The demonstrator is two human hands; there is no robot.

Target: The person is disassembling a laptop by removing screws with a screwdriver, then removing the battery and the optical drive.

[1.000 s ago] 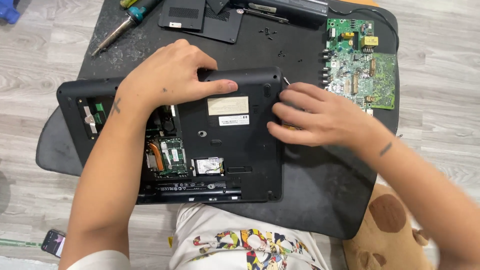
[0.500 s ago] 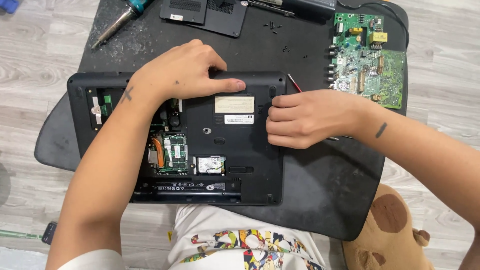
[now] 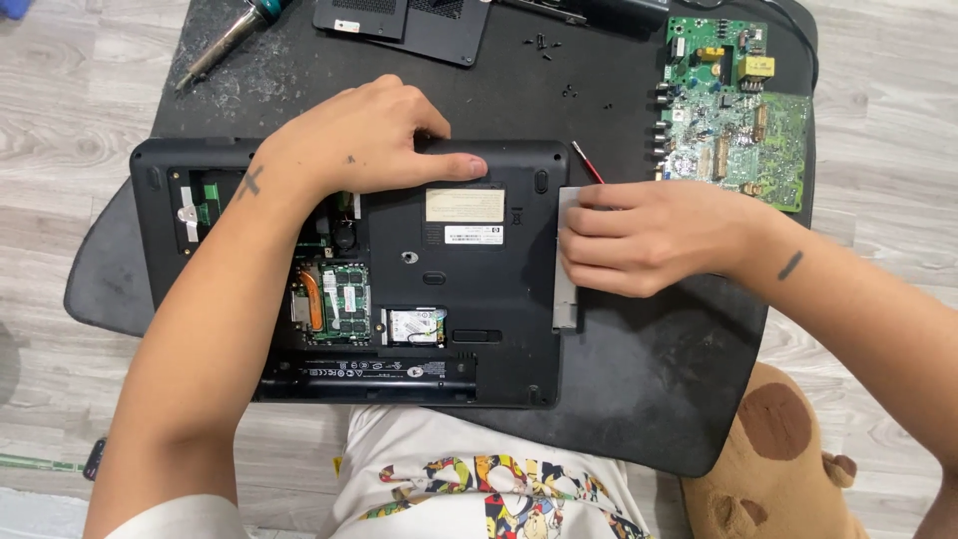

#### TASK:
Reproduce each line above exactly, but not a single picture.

#### RESPONSE FOR THIS EXERCISE:
The demonstrator is two human hands; there is no robot.

Target: The person is disassembling a laptop by removing screws with a screwdriver, then removing the battery and the optical drive.

[1.000 s ago] 
[0.500 s ago] 
[now] 

This completes the response.